Elle expose des tableaux, des représentations ou encore des photographies mettant en scène les communautés aborigènes : on les voit vêtus de leurs habits traditionnels ou mis en scène dans leur pays natal. On peut ainsi analyser leur mode de vie et finalement affirmer qu’ils ne sont pas si différents que les occidentaux le disaient, malgré le fait qu’ils aient des coutumes et des croyances différentes des nôtres.
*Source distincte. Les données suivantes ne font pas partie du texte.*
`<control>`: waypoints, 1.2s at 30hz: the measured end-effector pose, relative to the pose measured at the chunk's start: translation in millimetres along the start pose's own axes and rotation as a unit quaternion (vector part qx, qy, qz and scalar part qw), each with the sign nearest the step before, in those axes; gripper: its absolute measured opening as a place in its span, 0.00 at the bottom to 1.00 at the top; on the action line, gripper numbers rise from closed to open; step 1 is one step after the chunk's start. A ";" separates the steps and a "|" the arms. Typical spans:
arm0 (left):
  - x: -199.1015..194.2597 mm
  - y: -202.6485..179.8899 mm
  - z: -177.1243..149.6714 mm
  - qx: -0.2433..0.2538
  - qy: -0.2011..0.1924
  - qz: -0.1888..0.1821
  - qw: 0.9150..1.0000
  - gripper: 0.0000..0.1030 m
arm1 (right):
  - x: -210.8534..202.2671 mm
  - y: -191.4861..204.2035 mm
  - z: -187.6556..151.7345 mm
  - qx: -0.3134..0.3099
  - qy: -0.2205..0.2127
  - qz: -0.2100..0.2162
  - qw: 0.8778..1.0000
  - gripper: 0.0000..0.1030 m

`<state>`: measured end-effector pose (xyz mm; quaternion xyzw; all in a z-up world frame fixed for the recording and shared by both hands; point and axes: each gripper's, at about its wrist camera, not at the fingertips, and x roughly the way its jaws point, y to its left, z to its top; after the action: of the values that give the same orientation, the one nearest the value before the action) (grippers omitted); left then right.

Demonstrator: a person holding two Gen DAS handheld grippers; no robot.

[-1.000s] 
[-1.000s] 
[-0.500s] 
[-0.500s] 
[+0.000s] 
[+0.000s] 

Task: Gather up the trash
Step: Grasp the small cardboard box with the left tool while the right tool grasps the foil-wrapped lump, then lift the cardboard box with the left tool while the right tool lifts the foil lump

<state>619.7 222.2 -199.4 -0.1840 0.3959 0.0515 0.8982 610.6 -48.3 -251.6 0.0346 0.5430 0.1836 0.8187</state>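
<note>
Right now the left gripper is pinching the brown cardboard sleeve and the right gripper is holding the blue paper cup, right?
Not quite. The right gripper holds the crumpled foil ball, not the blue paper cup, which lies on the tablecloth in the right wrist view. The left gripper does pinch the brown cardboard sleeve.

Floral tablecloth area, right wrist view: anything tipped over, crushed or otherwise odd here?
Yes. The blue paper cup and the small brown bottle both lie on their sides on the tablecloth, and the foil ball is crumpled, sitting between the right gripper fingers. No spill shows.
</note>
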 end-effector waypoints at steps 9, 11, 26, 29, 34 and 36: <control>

Cette exposition n’est pas non plus qu’une simple présentation exposant des tableaux ou des photographies car avec l’aide d’objets tout à fait banals, elle nous permet de nous transporter dans cette vision du sauvage, comme par exemple à l’aide des miroirs déformants. Je trouve que cela donne une manière tout à fait intéressante de voir les choses.
On peut critiquer certains des aspects que ces tableaux ou photographies mettent en scène. Effectivement, il est parfois choquant de voir à quel point les distinctions physiques de chacun de ces peuples indigènes sont caricaturées — ceci étant le point de vue des Occidentaux d’exagérer, car eux voyaient ces gens-là pour ainsi dire déformés. Pour les Européens, il était tout naturel de montrer au monde entier comment étaient les habitants du Nouveau Monde, comme ce fut le cas de cette femme africaine : la Vénus Noire. C’est particulièrement choquant car heureusement la vision du monde a changé depuis.

Avec un sujet tel que celui-ci, l’exposition avait de fortes chances de plaire au public et de toucher la sensibilité des visiteurs avec certains de ces tableaux et cette vision du sauvage. C’est donc un sujet très intéressant que nous avons pu découvrir au travers de tableaux ainsi qu’une visite agréable passée au musée.